Las mascarillas faciales hechas en casa son un excelente remedio para eliminar el molesto acné ya que incluyen una variedad de ingredientes que nutren la piel y reducen el exceso de sebo que segrega.
El té verde está lleno de antioxidantes que combaten los radicales libres dañinos y ayudan a mantener tu cutis impecable y brillante, con un aspecto mucho más joven y sano. Además, el té verde tiene propiedades anti-inflamatorias. La cúrcuma es adecuada para el tratamiento de problemas de la piel debido a sus propiedades antibacterianas, propiedades antiinflamatorias y antioxidantes. También te servirá para atenuar las manchas y cicatrices que deja el acné. La leche contiene ácido láctico, que exfolia suavemente tu cara y protege tu piel contra las arrugas. He aquí tres recetas fáciles para hacer tus propias mascarillas faciales contra el acné. Asegúrate de eliminar los restos de maquillaje antes de aplicarlas para que éstas puedas hacer mayor efecto.

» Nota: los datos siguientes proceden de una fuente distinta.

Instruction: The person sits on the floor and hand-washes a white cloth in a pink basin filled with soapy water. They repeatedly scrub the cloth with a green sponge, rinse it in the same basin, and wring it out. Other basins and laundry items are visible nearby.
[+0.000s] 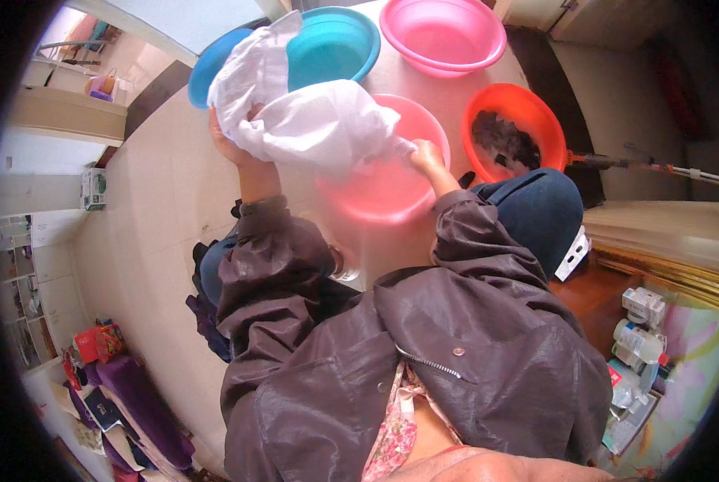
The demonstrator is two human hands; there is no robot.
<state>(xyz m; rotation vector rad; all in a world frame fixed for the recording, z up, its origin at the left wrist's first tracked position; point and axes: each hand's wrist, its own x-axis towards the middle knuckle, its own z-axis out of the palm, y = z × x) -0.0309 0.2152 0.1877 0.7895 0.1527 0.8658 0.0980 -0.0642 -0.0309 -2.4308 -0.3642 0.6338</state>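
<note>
A white cloth garment is stretched between my hands above a pink plastic basin. My left hand supports its bunched left part, with some fingers hidden by the fabric. My right hand grips its narrow twisted end over the basin's right side. Behind the cloth stand a teal basin and a blue basin, the blue one partly covered. A second pink basin is at the top. On the right, an orange-red basin holds dark, wet-looking cloth.
The basins stand on a pale tiled floor. Purple seating with bags and clothes is at lower left. Bottles and boxes stand at lower right. A hose-like rod lies beside the orange-red basin. My knees flank the near pink basin.
</note>
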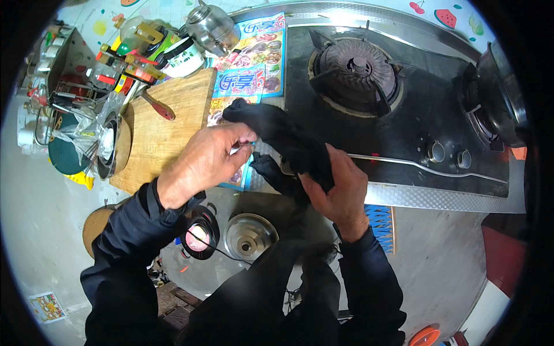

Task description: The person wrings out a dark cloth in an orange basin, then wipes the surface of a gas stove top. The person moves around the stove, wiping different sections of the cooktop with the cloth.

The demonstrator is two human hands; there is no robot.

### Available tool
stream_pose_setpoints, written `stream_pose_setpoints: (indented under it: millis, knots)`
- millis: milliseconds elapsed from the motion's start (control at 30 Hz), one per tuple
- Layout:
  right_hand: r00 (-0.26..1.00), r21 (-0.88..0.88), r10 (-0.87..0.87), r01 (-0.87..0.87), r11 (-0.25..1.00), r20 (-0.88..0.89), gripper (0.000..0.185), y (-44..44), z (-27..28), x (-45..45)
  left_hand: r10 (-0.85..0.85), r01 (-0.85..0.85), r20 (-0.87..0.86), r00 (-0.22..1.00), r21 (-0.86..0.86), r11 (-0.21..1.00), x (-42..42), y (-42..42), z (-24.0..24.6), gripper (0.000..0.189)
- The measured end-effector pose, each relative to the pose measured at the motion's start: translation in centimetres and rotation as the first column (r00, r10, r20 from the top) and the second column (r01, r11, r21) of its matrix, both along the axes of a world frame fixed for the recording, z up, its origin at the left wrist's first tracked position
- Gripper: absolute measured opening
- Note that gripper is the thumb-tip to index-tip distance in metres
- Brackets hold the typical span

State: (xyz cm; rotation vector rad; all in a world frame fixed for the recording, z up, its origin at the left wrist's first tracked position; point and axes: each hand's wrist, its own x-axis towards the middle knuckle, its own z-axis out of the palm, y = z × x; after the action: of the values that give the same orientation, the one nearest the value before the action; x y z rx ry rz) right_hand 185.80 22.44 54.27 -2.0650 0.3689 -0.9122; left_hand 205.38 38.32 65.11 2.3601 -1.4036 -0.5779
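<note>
A bunched piece of black cloth (281,129) hangs between my hands, just in front of the gas cooktop (415,142). My right hand (339,190) is closed around its right side, thumb towards me. Left of the cloth, my left hand (212,158) has thumb and forefinger drawn together close to its edge. Whether something thin is pinched there is too small to tell. Below the cloth lie colourful printed plastic packets (264,56) that bear writing, partly hidden by my hands.
A wooden cutting board (173,108) with a red-handled utensil (161,108) lies at left. Behind it stand bottles, a white jar (186,58) and a metal kettle (214,30). A wok (502,95) sits at right. On the floor are a steel bowl (251,233) and a cord.
</note>
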Motion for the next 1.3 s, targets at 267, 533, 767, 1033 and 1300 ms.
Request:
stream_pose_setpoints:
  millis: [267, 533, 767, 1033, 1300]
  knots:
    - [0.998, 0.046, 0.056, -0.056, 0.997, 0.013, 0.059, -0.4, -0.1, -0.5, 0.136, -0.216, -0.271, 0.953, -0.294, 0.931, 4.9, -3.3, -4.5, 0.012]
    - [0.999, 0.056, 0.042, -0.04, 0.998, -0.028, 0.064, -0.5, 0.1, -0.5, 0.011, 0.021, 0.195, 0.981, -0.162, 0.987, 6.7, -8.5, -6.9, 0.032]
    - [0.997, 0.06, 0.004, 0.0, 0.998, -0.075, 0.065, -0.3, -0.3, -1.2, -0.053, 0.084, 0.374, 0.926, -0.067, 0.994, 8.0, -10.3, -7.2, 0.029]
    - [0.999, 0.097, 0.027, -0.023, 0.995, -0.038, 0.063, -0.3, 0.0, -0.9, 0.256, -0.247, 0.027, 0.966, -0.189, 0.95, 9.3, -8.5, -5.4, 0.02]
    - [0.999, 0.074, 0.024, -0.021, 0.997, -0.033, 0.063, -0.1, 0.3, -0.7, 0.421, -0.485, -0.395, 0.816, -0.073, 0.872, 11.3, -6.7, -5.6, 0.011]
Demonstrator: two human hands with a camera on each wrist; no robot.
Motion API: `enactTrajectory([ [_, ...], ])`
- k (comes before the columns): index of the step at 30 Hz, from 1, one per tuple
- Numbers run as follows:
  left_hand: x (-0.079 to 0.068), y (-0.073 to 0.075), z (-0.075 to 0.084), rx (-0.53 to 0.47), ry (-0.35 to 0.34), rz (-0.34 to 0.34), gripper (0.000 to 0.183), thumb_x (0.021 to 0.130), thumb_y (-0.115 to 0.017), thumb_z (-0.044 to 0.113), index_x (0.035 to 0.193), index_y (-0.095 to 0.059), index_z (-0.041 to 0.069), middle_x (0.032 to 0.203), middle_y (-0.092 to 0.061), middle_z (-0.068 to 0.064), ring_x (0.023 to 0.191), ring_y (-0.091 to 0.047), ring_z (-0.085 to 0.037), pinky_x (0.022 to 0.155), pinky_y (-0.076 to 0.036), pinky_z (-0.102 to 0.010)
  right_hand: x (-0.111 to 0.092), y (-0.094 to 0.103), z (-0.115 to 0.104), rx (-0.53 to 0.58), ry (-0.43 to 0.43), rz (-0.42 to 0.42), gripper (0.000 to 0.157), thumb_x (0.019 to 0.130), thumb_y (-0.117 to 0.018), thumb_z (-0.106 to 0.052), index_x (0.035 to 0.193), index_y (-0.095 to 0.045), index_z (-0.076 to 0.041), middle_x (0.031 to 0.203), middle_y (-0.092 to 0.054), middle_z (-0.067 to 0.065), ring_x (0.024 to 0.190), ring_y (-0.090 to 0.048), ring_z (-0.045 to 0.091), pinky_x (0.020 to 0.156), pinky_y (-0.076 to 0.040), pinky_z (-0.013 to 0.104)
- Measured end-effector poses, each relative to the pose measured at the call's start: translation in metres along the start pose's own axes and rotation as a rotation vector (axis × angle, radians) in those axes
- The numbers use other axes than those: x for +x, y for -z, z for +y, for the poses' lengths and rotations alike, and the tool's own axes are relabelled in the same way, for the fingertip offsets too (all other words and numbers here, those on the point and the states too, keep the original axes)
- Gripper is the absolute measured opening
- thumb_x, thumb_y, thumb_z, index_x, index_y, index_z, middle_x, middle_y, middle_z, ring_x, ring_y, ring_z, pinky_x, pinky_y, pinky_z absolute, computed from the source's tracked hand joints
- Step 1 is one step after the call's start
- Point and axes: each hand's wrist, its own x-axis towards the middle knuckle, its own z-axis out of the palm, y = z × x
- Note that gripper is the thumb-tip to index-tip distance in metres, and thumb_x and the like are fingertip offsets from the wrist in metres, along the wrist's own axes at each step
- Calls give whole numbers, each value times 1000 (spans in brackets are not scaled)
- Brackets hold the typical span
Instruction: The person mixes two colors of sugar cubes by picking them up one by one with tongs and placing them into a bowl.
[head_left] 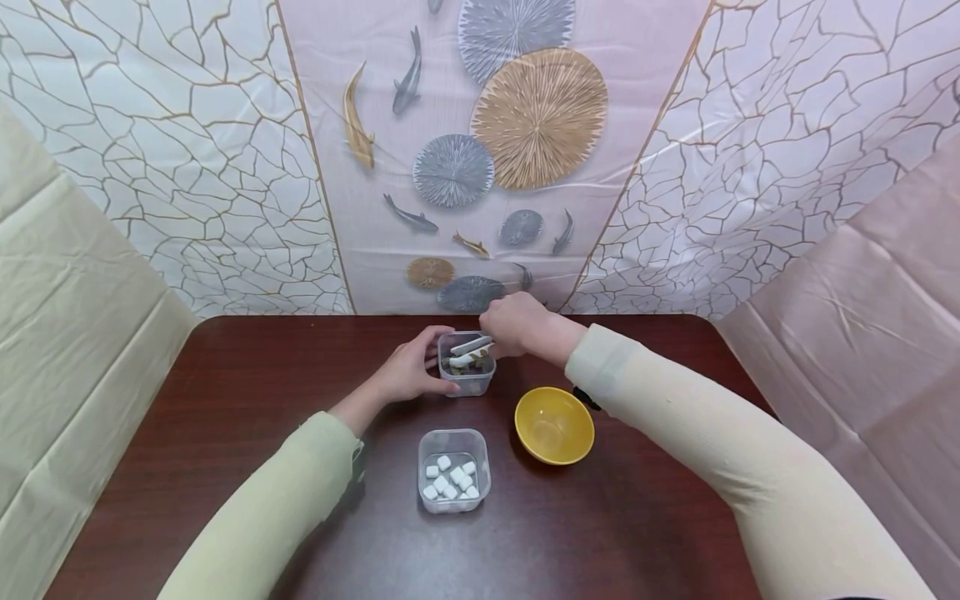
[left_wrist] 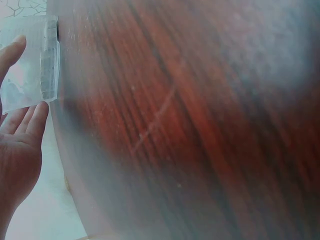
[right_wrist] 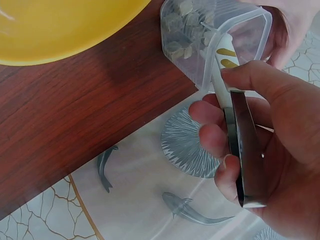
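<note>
My left hand point(head_left: 405, 371) grips a clear plastic container point(head_left: 471, 387) near the table's back edge, thumb at the front side and fingers around the back. Small greyish-brown pieces point(right_wrist: 175, 50) lie inside it. My right hand point(head_left: 517, 323) holds a pair of metal tongs point(right_wrist: 246, 150) with white ends, the thumb on one arm and the fingers on the other. Those white ends reach through the container's opening, among the pieces; whether they pinch one I cannot tell. In the left wrist view, the left thumb and fingers point(left_wrist: 37, 120) touch the container's walls.
A yellow bowl point(head_left: 555, 425) stands on the dark wooden table point(head_left: 247, 400), under the right forearm's near side. Nearer the front, a second clear container point(head_left: 453, 435) holds several white cubes point(head_left: 441, 483). A patterned cloth point(head_left: 450, 242) hangs behind the table.
</note>
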Motion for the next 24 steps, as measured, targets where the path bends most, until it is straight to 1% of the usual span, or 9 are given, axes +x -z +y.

Mascarilla con té verde, miel y vinagre de sidra de manzana Para esta mezcla necesitarás té verde, miel, un poco de azúcar y vinagre de manzana que es el ingrediente clave. Primero en un recipiente añade una cucharita de vinagre de manzana y a continuación dos cucharitas de té verde frío. Remueve bien y añade cinco cucharas de miel junto con el azúcar. Bate bien hasta conseguir una mezcla espesa y aplícala luego sobre tu rostro con un algodón haciendo movimientos circulares. Deja reposar la mascarilla unos 10 minutos para que haga efecto y elimine las células muertes. A parte de esto, también te ayudará a mejorar la circulación. El azúcar actúa como un exfoliante natural y cierra los poros. Enjuaga con agua tibia y no olvides aplicar esta mascarilla tres veces por semana.
Para ésta lo único que necesitas es canela en polvo y un poco de miel. Primeramente en un recipiente añade una cuchara de canela y luego dos de miel. A continuación remueve bien para que quede una mezcla densa. Aplícala sobre la piel húmeda y déjala actuar durante unos 15 minutos. Enjuaga con agua tibia y seca tu rostro con una toalla suave. Para conseguir los efectos deseados debes usar esta mascarilla a diario.
Por último la mascarilla con cúrcuma, leche y miel también puede ser muy eficaz. Para elaborarla te hace falta un poco de cúrcuma, miel y leche en polvo. Mezcla en un recipiente una cuchara del primer ingrediente y dos cucharitas de los otros dos. La mezcla obtenida no debe ser muy espesa y debe ser suave al tacto. Puedes usarla cada 3 días y no solo aplicarla sobre la cara, sino también sobre el cuello para obtener mejores resultados.